Naast Gesink komen Bauke Mollema, Laurens ten Dam, Lars Boom en Maarten Tjallingii, de Duitser Grischa Niermann en de Spanjaarden Juanma Garate, Luis Léon Sanchez en Carlos Barredo aan de start.

”We gaan met een absolute kopman naar de Tour. Rond Robert hebben we een evenwichtig team samengesteld. Met hem proberen we dicht bij het podium te komen, ondanks de heftige concurrentie”, zei technisch directeur Erik Breukink maandag over de teamsamenstelling.

De mening van Gesink, die vorig jaar als zesde eindigde en toen het kopmanschap met de inmiddels vertrokken Denis Mentsjov deelde, telde ook mee bij het aanwijzen van de Tourploeg.

Klimcapaciteiten

Gesink krijgt vooral renners met klimcapaciteiten mee. De renner uit Varsseveld kan in de bergen rekenen op de steun van Mollema, Ten Dam, Garate, Sanchez en Barredo. Boom en Tjallingii zijn renners van het tempowerk.
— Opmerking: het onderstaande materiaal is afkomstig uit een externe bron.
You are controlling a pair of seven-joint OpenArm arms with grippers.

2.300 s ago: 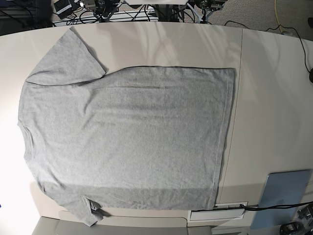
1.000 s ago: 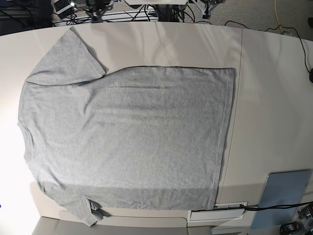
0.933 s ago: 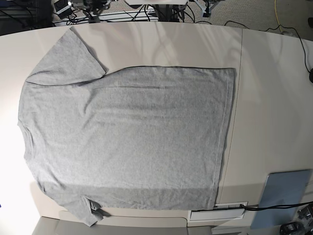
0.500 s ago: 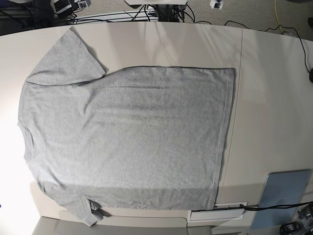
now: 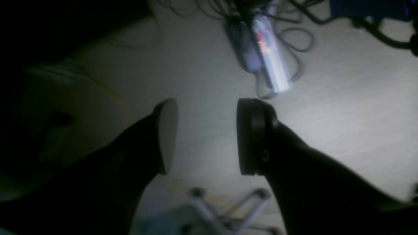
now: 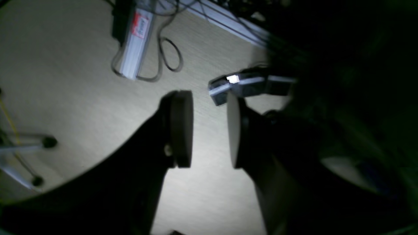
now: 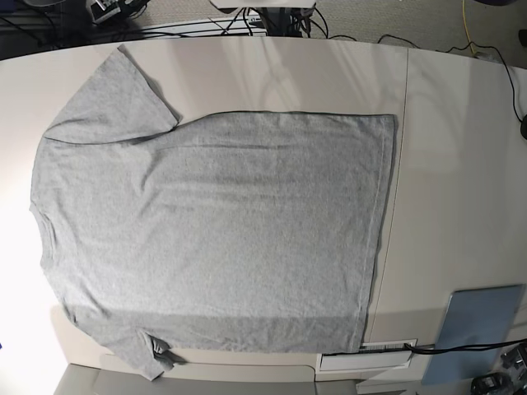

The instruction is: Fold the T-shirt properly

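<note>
A: Two grippers, neither over the cloth. The left gripper (image 5: 204,137) has its pads spread with bare floor showing between them; the right gripper (image 6: 209,129) is parted too, a narrower gap, nothing held.

B: Where is the T-shirt (image 7: 214,230) relative to them?

A: Neither wrist view shows any of it. Ahead of both grippers lies floor: a power strip (image 5: 269,62) beyond the left one, cables and a chair base lower down. In the base view no arm is in frame at all, so the shirt lies somewhere off past both grippers, direction not readable from the wrist views.

B: Shirt layout?

A: Spread flat, plain side up, on the table (image 7: 461,164). Long axis runs across the base view: collar end at that view's left, hem (image 7: 385,230) at its right. One sleeve (image 7: 115,90) sits at the far edge, the other (image 7: 148,354) at the near edge, slightly crumpled.

B: Nearer arm?

A: Cannot tell. By the rig layout the right arm serves the collar-and-sleeve half and the left arm the hem half. Judgement: both must swing in over the table first; no fold has begun.

B: Pose?

A: Both wrists aim away from the table, toward the floor.
</note>
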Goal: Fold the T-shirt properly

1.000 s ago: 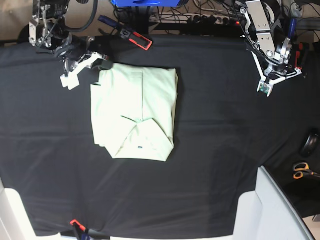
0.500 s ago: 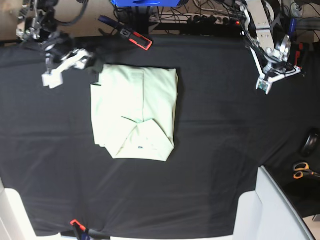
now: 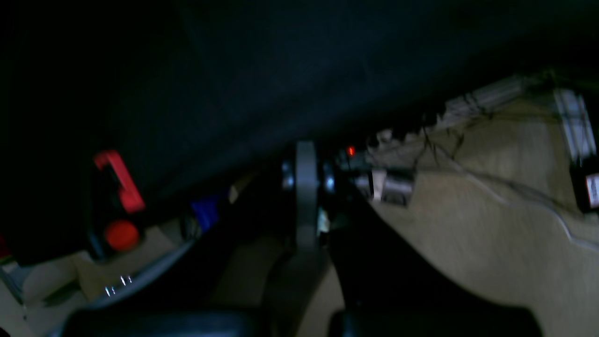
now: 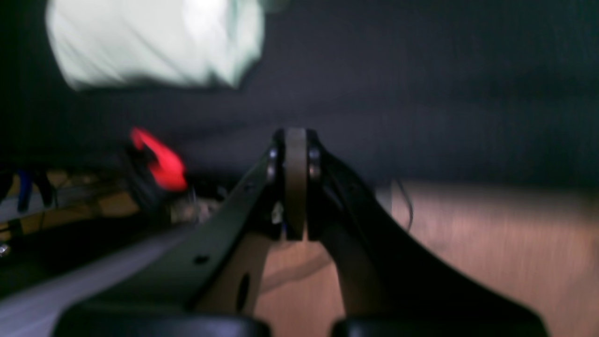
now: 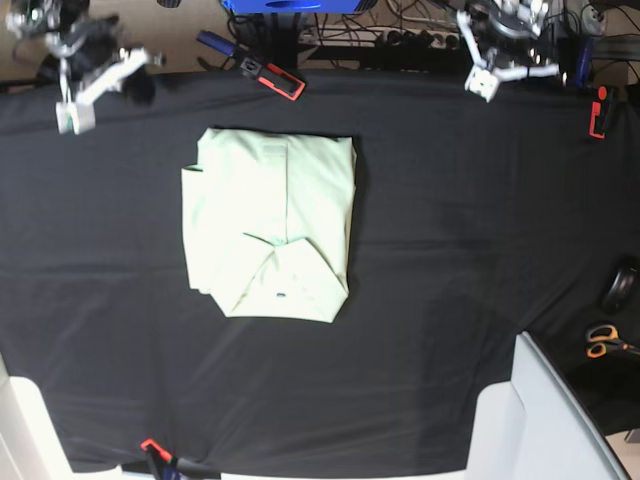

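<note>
The T-shirt (image 5: pixel 270 225) lies folded into a pale mint-green rectangle on the black table cloth (image 5: pixel 450 250), with its collar and tiny blue mark toward the near side. My right gripper (image 5: pixel 72 115) hangs at the far left corner, well clear of the shirt. In its wrist view the right gripper (image 4: pixel 295 140) is shut on nothing, and the T-shirt (image 4: pixel 154 42) shows blurred at the upper left. My left gripper (image 5: pixel 483 85) is at the far right edge of the table. Its wrist view shows the left gripper (image 3: pixel 306 154) shut and empty.
A red-and-black clamp (image 5: pixel 272 78) grips the cloth's far edge near the shirt, and another red clamp (image 5: pixel 598 110) sits at the far right. Scissors (image 5: pixel 605 340) and a dark object (image 5: pixel 620 288) lie at the right. A white panel (image 5: pixel 550 420) stands at the near right corner.
Both arms have drawn back toward the table's far edge. The right gripper has left the shirt's far left corner, moving up and left. The shirt has not moved.
</note>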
Gesink testte zich in het Critérium du Dauphiné, waarin ook de tijdrit in Grenoble uit het Tourschema was opgenomen. In het slotweekeinde liet hij zich gelden in de twee zware bergritten. Daarna verkende hij de Alpencols uit het Tourschema.

”Het is in de Dauphiné gelopen zoals we hoopten”, aldus Gesink, die zich in de voorbereidingskoers op de Tour niet druk maakte om het algemeen klassement.

”In de zware bergritten was ik goed. Okay, Joaquim Rodriguez was niet bij te benen maar die kwam in topvorm uit de Giro d’Italia. Wij waren in opbouw naar de Tour. Die bergritten gaven mij zonder meer veel vertrouwen”, gaf Gesink maandag aan.

Verkenning

Dat hij daags na de Dauphiné de Alpen introk om de bergritten uit de slotweek van de Tour te bekijken, was nuttig. ”We willen niets aan het toeval overlaten.”

Mollema en Ten Dam bewezen in de Ronde van Zwitserland dat het met hun vorm wel goed zit. Tijdritspecialist Boom onderscheidde zich in de Dauphiné met een zege in de proloog.